Problem description -> Within the lines below, the span from the line with "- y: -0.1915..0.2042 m" to the line with "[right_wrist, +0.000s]", both ends included, is to be reproduced exactly, with pictures omitted.

---- Exercise inputs

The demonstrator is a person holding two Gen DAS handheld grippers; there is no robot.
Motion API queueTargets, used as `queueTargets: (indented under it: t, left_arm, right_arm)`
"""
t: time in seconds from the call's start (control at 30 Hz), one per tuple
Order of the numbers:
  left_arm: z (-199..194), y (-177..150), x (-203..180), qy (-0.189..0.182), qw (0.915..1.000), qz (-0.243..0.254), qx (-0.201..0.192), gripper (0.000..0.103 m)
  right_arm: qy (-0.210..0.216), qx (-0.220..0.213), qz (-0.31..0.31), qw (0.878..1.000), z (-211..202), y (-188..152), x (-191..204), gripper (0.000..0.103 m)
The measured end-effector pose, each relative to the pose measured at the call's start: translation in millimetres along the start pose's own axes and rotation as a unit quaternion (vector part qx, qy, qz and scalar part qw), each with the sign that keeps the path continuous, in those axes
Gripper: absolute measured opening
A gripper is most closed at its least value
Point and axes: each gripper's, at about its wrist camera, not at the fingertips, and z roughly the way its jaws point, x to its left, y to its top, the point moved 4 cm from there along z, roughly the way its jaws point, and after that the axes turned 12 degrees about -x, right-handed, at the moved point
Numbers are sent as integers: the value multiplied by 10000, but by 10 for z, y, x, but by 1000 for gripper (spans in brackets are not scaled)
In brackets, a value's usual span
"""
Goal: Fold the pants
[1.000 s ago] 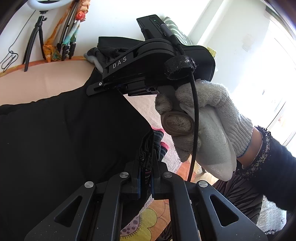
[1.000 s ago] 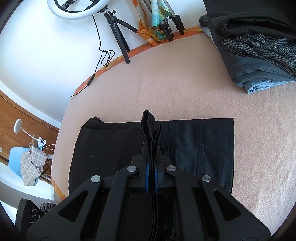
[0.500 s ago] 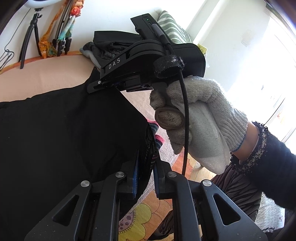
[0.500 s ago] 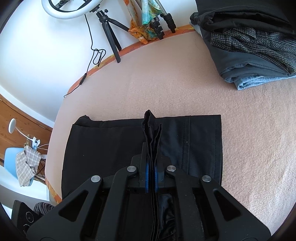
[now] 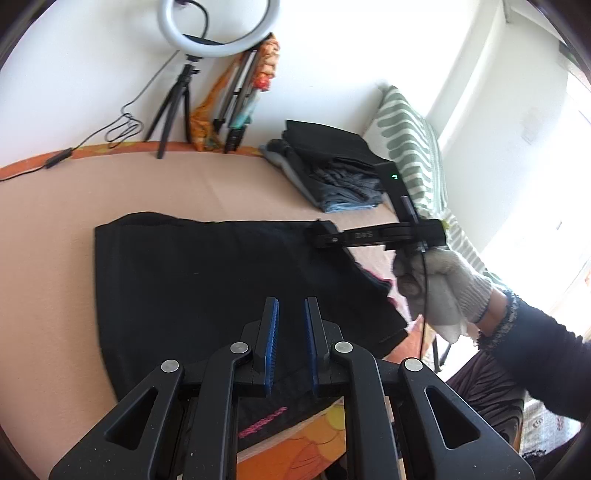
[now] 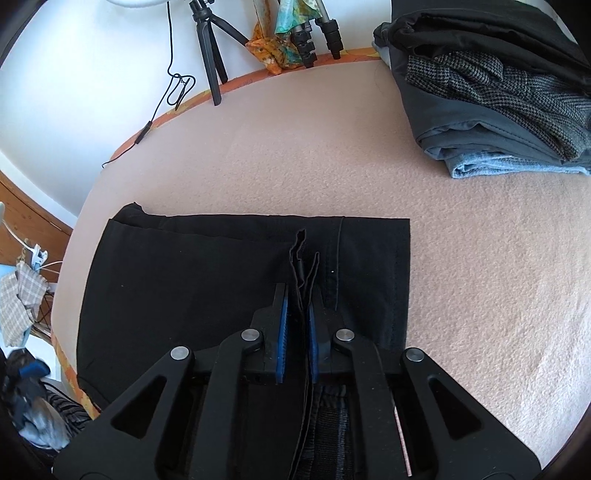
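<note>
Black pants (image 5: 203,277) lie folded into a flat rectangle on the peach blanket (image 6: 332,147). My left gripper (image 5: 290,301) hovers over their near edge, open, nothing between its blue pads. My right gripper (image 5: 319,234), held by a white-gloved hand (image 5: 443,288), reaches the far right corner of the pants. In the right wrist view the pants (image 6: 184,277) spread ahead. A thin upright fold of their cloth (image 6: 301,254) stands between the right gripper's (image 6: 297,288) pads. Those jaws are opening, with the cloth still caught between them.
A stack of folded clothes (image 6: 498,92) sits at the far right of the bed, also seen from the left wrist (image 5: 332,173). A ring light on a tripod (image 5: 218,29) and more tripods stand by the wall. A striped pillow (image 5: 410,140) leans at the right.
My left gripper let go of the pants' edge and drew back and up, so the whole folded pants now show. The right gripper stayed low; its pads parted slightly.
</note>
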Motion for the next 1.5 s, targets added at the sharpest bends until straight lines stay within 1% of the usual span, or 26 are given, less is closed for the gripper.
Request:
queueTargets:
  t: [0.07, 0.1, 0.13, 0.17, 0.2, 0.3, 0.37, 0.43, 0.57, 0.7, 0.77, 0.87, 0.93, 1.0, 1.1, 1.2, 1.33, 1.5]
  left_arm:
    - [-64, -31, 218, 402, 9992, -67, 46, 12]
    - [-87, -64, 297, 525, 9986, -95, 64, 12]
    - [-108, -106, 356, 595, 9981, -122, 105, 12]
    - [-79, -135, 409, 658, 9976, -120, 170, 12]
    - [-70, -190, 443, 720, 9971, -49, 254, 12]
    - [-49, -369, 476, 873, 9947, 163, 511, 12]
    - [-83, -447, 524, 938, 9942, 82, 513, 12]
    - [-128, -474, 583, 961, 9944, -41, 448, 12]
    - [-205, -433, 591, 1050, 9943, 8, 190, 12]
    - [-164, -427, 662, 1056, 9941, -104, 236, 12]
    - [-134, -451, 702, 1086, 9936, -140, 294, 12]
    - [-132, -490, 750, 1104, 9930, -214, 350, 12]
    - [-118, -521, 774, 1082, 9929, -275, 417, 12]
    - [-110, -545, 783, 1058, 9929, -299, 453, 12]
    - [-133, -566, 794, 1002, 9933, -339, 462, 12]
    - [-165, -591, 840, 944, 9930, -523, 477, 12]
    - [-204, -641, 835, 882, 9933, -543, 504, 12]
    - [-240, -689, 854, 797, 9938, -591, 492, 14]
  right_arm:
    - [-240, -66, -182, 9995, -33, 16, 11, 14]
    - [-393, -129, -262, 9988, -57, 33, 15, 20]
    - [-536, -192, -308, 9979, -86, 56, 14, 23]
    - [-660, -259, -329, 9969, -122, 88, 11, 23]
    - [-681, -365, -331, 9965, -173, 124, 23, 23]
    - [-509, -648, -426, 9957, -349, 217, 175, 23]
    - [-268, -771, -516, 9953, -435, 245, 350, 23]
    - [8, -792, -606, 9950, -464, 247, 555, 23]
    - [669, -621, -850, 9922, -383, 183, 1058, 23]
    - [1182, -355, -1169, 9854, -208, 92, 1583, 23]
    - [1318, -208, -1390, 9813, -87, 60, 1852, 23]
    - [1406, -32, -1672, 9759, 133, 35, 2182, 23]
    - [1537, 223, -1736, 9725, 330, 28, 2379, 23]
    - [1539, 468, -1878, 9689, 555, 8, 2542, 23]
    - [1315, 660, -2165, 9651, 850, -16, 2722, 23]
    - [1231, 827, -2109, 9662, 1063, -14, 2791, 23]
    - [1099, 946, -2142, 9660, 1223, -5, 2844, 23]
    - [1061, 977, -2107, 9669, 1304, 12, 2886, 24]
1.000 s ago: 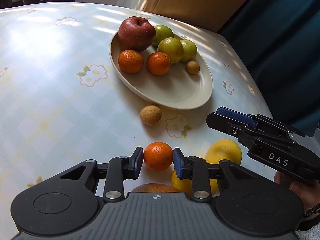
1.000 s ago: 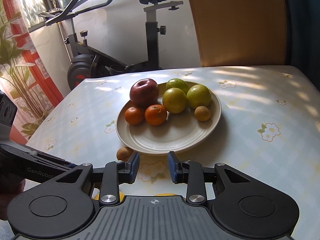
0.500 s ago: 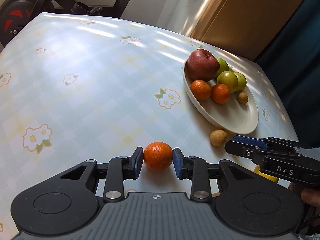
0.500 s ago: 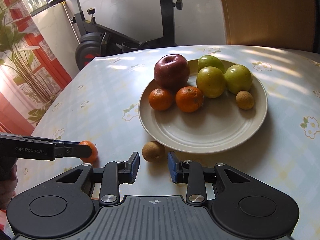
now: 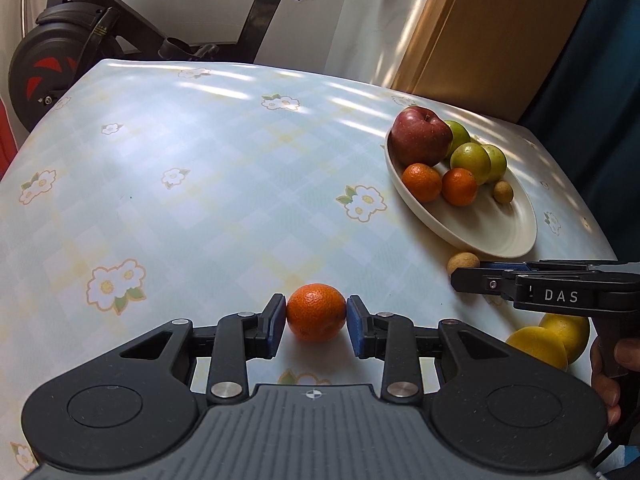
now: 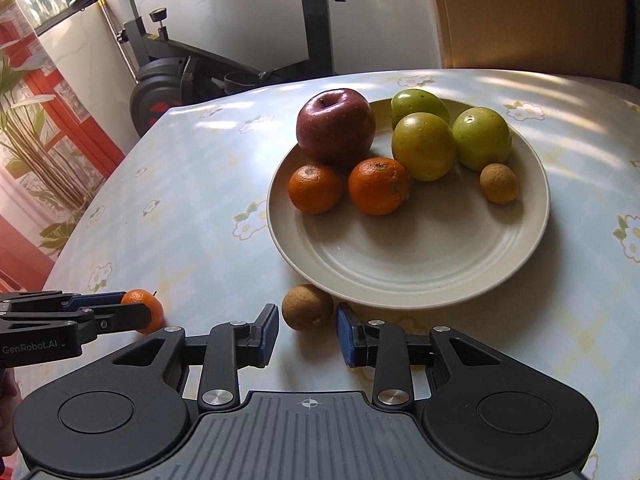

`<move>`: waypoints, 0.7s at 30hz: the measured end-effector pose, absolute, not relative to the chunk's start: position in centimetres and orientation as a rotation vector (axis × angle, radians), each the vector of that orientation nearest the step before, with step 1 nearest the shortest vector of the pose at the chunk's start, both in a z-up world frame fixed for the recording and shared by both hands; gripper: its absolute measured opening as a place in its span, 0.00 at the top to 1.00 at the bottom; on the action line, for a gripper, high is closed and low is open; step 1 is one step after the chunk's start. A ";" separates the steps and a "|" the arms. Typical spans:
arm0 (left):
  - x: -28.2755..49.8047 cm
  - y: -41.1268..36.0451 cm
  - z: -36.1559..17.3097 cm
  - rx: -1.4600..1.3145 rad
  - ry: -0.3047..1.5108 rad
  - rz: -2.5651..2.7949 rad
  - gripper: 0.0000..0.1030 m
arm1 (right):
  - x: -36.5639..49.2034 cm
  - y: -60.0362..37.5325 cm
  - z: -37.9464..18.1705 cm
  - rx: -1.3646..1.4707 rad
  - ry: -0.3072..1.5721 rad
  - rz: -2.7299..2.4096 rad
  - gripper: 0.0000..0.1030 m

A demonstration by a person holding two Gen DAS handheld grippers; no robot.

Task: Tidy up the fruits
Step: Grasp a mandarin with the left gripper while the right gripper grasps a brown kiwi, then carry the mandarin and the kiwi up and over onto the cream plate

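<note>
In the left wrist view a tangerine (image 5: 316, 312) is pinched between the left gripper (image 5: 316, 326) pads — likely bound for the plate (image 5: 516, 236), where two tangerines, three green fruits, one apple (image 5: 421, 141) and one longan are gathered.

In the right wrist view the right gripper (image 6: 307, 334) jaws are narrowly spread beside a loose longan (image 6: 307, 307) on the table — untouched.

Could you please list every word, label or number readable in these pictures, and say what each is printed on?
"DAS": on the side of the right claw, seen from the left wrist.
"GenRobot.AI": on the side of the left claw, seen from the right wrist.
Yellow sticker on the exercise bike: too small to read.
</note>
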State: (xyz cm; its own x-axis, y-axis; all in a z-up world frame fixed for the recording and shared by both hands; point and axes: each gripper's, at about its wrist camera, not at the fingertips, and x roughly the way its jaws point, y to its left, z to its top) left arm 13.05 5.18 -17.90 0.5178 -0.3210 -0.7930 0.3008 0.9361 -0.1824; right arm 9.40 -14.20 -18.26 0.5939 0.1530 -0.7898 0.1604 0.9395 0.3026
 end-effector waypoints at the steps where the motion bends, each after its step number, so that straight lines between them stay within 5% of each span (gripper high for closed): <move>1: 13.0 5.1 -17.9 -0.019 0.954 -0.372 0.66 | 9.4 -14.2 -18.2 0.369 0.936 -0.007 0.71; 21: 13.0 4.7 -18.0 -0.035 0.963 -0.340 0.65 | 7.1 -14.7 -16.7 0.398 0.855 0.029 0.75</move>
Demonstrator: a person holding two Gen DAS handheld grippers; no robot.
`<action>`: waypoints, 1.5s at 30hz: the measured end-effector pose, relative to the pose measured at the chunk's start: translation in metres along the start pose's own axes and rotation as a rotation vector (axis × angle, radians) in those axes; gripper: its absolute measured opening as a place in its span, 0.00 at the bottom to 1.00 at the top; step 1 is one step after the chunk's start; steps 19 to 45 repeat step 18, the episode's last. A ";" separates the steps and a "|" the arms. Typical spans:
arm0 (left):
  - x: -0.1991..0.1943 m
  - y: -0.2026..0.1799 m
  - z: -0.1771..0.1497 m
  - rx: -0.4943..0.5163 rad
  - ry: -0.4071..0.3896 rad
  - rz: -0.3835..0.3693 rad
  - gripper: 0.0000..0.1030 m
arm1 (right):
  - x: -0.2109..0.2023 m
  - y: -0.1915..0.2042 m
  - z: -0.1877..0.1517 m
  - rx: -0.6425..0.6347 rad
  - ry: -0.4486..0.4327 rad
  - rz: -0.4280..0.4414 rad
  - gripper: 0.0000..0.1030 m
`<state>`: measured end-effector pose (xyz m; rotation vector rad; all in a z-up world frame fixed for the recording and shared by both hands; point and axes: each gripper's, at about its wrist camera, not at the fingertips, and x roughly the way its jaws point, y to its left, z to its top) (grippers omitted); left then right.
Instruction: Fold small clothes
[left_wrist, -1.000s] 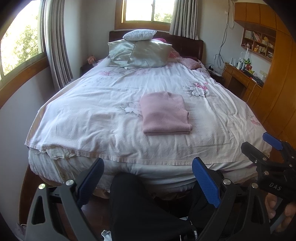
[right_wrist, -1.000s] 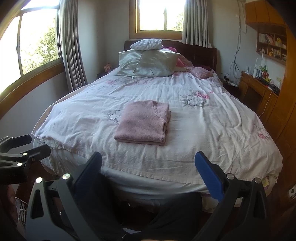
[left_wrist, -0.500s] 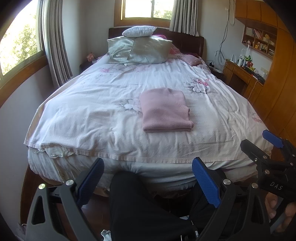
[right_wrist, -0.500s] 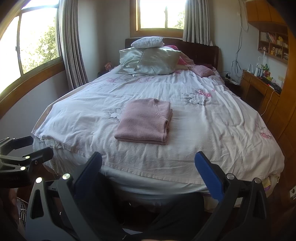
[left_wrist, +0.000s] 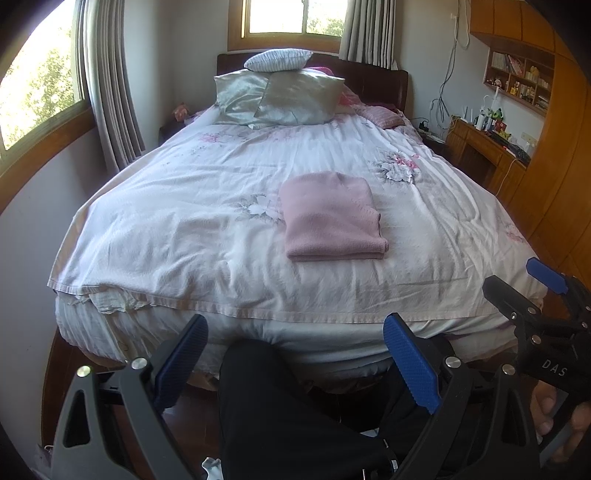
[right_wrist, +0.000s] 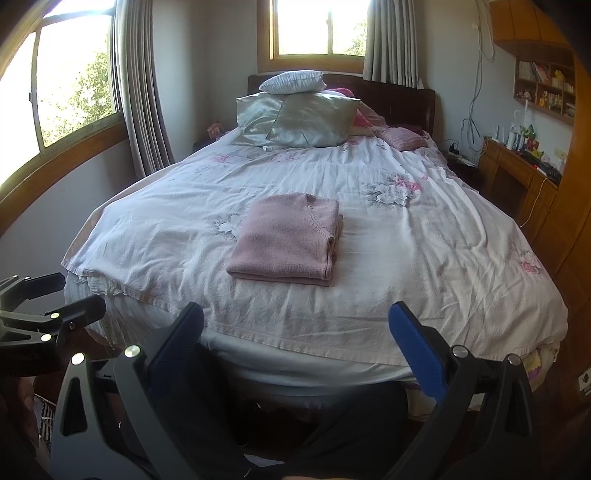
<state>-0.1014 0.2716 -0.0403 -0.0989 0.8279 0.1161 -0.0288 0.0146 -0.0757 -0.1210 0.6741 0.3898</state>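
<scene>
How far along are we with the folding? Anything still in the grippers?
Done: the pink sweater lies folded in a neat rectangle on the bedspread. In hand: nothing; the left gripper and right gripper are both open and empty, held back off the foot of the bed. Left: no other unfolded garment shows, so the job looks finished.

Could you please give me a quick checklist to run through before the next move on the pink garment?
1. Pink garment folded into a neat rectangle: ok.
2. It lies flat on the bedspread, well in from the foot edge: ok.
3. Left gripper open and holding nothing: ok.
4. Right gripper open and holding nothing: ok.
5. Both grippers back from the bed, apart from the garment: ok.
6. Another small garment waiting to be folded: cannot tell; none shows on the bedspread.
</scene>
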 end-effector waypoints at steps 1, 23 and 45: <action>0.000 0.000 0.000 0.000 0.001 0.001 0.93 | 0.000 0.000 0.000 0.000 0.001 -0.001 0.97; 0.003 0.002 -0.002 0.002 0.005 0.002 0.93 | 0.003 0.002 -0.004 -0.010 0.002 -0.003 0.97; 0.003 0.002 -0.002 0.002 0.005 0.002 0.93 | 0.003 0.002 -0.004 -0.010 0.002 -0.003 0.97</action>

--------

Task output ->
  - y: -0.1915..0.2042 m
  - z: -0.1877..0.1517 m
  - rx: -0.6425..0.6347 rad
  - ry: -0.4486..0.4327 rad
  - rz: -0.4280..0.4414 rad
  - gripper: 0.0000..0.1030 m
`<state>`: measured end-effector pose (xyz m; rotation vector rad; all in a z-up world frame fixed for the recording and shared by both hands; point and axes: each gripper's, at about its wrist camera, not at the fingertips, and x roughly the way its jaws point, y to its left, z to its top) (grippers omitted); left then right.
Instruction: Fold small clothes
[left_wrist, -1.000s] 
[right_wrist, -1.000s] 
[left_wrist, -0.500s] 
[right_wrist, -0.500s] 
[left_wrist, +0.000s] 
[right_wrist, +0.000s] 

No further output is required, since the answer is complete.